Elsewhere, Masters of the Universe attempts to be self-aware in its irony and sexually suggestive underpinnings. There’s a running gag about how practically everyone can’t keep their eyes off Adam after he becomes his heroic alter-ego, He-Man, given his oiled-up muscles and blonde locks. But under Adam’s pink shirt, he still looks buff, making his eventual Hulk-like transformation into a muscle-bound barbarian unremarkable. Elsewhere, I liked the detail of Adam growing up on Earth and forgetting everyone’s names on Eternia, so he makes up their names based on their physical characteristics. A man with a big metal hand becomes Fisto (Jóhannes Haukur Jóhannesson), and another with a metal head-butting helmet becomes Ram-Man (Jon Xue Zhang). The writers take advantage of this with veiled dirty jokes about fisting and Ram-Man “giving head” to Skeletor’s goons. That’s about as clever as the movie gets. As for character development, there’s almost none. Skeletor, for instance, wants to be bad for the sake of being bad. His motivations are nonexistent, resulting in an obvious, uninteresting, and one-dimensional villain.

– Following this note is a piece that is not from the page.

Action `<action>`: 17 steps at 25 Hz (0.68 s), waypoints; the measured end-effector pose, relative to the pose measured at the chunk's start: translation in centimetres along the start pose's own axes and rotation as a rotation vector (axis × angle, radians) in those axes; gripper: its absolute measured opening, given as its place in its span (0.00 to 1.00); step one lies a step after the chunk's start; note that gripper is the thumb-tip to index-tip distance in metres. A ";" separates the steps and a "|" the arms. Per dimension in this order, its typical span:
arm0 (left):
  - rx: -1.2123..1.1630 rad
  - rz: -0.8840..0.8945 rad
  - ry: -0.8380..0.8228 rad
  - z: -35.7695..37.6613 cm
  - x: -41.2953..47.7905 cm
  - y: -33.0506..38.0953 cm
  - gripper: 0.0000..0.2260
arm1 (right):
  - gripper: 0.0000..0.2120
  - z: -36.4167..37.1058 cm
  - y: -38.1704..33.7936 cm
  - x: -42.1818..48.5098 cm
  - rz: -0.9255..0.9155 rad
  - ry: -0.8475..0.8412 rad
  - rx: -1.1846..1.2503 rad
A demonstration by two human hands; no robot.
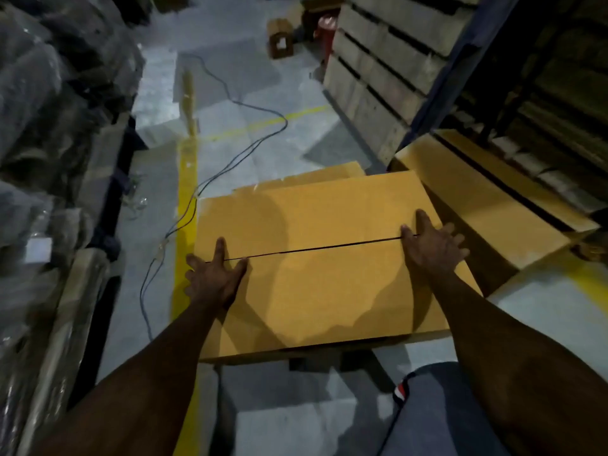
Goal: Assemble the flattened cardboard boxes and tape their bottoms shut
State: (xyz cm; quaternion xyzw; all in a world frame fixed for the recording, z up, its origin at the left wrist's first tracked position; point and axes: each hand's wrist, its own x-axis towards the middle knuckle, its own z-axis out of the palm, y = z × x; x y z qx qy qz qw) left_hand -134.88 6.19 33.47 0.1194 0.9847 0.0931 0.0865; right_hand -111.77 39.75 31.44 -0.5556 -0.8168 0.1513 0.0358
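Listing first what cannot be read: the underside of the cardboard box [322,291] is hidden beneath its top flaps. The outer fingers [457,240] of my right hand reach to its right edge. The wrapped bundles [49,93] well to the left of my left fingers are dim and blurred, so I cannot tell what they hold.

- Left hand [214,278] – fingers straight and spread, palm flat on the box top at the left end of the seam [322,246]; nothing gripped.
- Right hand [434,248] – fingers likewise apart and flat, pressing at the seam's right end, thumb and forefinger either side of it.
- Box – directly under both palms; smooth tan board, rectangular, two flaps meeting in a thin dark slit that runs from fingers to fingers.
- Second box [473,205] – same board, just beyond my right fingers; whether the two touch I cannot tell.
- Cable [230,153] – thin, dark, looping over grey floor beyond my left fingers.
- Yellow line [186,199] – painted stripe, just left of them.
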 end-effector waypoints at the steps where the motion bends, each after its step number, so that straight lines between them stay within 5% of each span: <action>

A key series in the conservative, Reagan-era 1980s, the Masters of the Universe cartoon and previous movie valued strength and power, muscles and might. Today, that message has negative, regressive associations with the political right, which often looks at this period from a fond standpoint. To avoid alienating any part of their audience, the filmmakers desperately try to please everyone with a mild progressive commentary to counter the franchise’s original themes. Adam’s character must learn to “be a man” to please his father, King Randor, and his makeshift father figure, Man-at-Arms (Idris Elba, in a chummy reformed drunk role). But there’s also a half-hearted message that Adam, having worked in human resources, knows the value of empathy and emotional intelligence. For a while there, the movie even claims you can’t solve every problem with muscles—that is, until He-Man resolves the conflict by pummeling Skeletor with his fists. The movie’s message is ultimately nonexistent. The committee making this movie has carefully avoided any line-in-the-sand worldview, all in an attempt to manufacture a box-office hit that will please everyone and offend no one.
That’s exactly the problem with Masters of the Universe. It’s so afraid to have a perspective or be about something that nothing onscreen has an impact. This is not to say every movie must have a substantive message. Sometimes, a mindless adventure is enough. However, even on those terms, there’s no tension or danger here because Skeletor is never all that menacing, and Adam alternates between self-parody and earnest heroism. None of the emotional beats land, not the many father-son dynamics nor the hero’s journey. And the production’s competing tones, from its intentional camp to its sword-swinging adventure, lack the balance of wit and scope that Dungeons & Dragons: Honor Among Thieves so delightfully captured. For much of the runtime, I felt bored and, aside from a few chuckles at the childish humor, disengaged from everything happening. Perhaps Roboto describes the movie best when referring to life as “a series of absurdities leading to infinite nothingness.”